Quand tu es sereine, confiante, alignée : comment tu diriges naturellement ?

  • Tu accompagnes ?
  • Tu structures ?
  • Tu pousses ?
  • Tu inspires ?
  • Tu consultes ?

Ce style est une force.

2) Quel est mon style automatique, quand je suis sous pression ?

Sous stress, ton management se “déforme”. C’est là que tu peux te reconnaître :

  • tu contrôles trop
  • tu deviens distante
  • tu t’énerves vite
  • tu évites les conversations difficiles
  • tu reprends tout sur tes épaules

Ce n’est pas un défaut moral.

C’est un mécanisme.

Et un mécanisme, ça se travaille.

3) Qu’est-ce que mon équipe reçoit de moi, même quand je ne le veux pas ?

Le leadership, ce n’est pas ce que tu as l’intention de faire.

C’est ce que les autres vivent.

Parfois tu crois être “claire”, mais ton équipe vit “de la pression”.
Tu crois être “gentille”, mais ton équipe vit “du flou”.
Tu crois être “exigeante”, mais ton équipe vit “de l’injustice”.

C’est dur à entendre.

Mais c’est précieux.

Parce que c’est exactement là que tu peux évoluer.

Évoluer, c’est apprendre à ajouter une compétence, pas à enlever une personnalité

Le leadership mature, c’est une expansion.

Tu ne deviens pas moins toi.

Tu deviens plus capable.

  • capable de dire non sans culpabiliser
  • capable de recadrer sans exploser
  • capable de déléguer sans contrôler
  • capable d’exiger sans écraser
  • capable d’écouter sans t’oublier
  • capable de décider sans te justifier

Et c’est ça, la nuance entre “changer” et “évoluer”.

Changer, c’est se forcer.
Évoluer, c’est se former.

Changer, c’est se trahir.
Évoluer, c’est s’élever.

Ce que j’ai fait après ce jour-là

Après cette phrase, j’ai arrêté de me demander :

« Comment je peux devenir une autre manager ? »

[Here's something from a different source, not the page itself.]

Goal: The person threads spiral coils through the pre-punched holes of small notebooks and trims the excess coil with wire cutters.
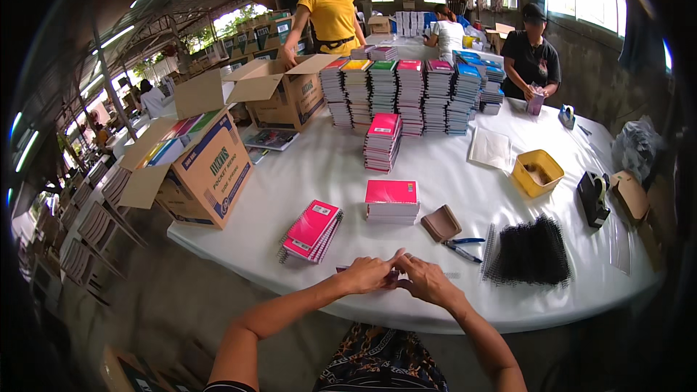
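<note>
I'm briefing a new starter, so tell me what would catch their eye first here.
Probably the colourful row of notebook stacks standing across the white table, with pink notebooks in front of it, nearer the camera. Next, the yellow tub on the right and, nearer the table's edge, the spiky heap of black wire coils. At the near edge, the person's fingers are close together over an item they mostly hide.

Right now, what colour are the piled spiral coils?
The spiral coils are black, seen best in the head view.
</note>
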Motion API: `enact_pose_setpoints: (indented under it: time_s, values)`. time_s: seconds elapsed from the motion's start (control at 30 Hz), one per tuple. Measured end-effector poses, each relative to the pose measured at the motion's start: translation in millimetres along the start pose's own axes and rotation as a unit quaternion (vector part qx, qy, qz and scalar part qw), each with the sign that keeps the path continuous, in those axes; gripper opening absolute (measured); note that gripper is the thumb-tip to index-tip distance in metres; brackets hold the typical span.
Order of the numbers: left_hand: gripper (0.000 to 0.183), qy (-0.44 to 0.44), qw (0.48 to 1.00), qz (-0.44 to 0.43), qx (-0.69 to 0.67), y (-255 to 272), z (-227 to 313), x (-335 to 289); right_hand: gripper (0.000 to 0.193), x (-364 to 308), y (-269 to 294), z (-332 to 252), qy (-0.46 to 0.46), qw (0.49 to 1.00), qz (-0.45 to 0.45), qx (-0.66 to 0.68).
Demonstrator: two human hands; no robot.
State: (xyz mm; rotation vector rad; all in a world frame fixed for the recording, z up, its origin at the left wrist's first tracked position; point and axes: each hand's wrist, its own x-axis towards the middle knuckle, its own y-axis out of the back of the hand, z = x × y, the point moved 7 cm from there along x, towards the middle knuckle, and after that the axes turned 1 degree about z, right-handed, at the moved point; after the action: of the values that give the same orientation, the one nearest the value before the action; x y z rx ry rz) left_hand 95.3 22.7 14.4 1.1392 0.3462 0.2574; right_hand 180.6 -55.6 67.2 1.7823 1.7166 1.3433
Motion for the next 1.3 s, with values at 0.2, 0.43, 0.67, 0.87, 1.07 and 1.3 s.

Et j’ai commencé à me demander :

« Comment je peux devenir une meilleure version de la manager que je suis déjà ? »

J’ai appris à identifier mes réflexes.
J’ai travaillé ma communication.
J’ai compris mes déclencheurs.
J’ai arrêté de confondre gentillesse et absence de cadre.
J’ai arrêté de croire que “tout porter” était une preuve de leadership.

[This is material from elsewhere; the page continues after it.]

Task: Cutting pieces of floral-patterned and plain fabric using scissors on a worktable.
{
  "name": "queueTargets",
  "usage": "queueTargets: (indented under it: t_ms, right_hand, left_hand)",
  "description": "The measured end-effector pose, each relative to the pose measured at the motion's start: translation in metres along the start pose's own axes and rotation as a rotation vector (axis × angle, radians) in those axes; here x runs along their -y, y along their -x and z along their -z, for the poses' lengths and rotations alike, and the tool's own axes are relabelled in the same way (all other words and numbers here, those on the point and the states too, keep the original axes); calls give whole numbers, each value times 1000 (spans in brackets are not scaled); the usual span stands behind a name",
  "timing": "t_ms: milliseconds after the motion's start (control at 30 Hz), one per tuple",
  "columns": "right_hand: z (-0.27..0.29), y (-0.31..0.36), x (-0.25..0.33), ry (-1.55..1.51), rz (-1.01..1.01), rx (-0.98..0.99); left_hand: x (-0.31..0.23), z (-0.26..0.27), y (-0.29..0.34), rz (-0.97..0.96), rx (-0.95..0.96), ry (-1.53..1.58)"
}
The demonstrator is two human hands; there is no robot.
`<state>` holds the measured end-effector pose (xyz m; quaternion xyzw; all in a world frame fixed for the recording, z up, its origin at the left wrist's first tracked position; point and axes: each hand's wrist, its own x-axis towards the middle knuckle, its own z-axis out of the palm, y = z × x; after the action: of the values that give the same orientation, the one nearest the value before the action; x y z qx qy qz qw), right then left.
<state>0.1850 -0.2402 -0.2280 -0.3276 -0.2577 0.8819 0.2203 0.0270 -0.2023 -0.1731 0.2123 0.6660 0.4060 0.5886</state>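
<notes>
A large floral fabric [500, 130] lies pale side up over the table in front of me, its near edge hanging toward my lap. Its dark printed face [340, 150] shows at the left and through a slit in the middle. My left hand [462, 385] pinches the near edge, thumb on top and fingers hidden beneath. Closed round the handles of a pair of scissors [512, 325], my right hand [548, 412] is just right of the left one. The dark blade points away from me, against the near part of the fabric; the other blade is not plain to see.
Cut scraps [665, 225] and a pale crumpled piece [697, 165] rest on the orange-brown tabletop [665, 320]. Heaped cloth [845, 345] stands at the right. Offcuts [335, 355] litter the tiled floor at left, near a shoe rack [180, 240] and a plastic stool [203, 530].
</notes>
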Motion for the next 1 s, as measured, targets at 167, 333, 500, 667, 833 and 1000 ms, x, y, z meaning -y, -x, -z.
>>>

Et surtout, j’ai compris ceci :

Tu peux être une leader forte sans être dure.
Tu peux être ambitieuse sans être brutale.
Tu peux être humaine sans être permissive.

Conclusion : tu n’as pas besoin de changer. Tu as besoin d’évoluer.

Si tu es une femme cadre ou entrepreneure, il y a de grandes chances que tu sois déjà une leader.

Peut-être fatiguée. Peut-être exigeante envers toi-même. Peut-être en train de douter.

Mais tu es déjà en mouvement.

Alors laisse-moi te redire cette phrase, comme on me l’a dite ce jour-là :

On ne change pas. On évolue.

Et ton évolution commence quand tu te connais assez pour choisir ton management au lieu de le subir.

Et toi, tu te reconnais dans quel style de management ?

Protectrice, exigeante, perfectionniste, visionnaire, collaborative… ou un mélange ?

Dis-le en commentaire, ou garde-le comme une question puissante à te poser cette semaine.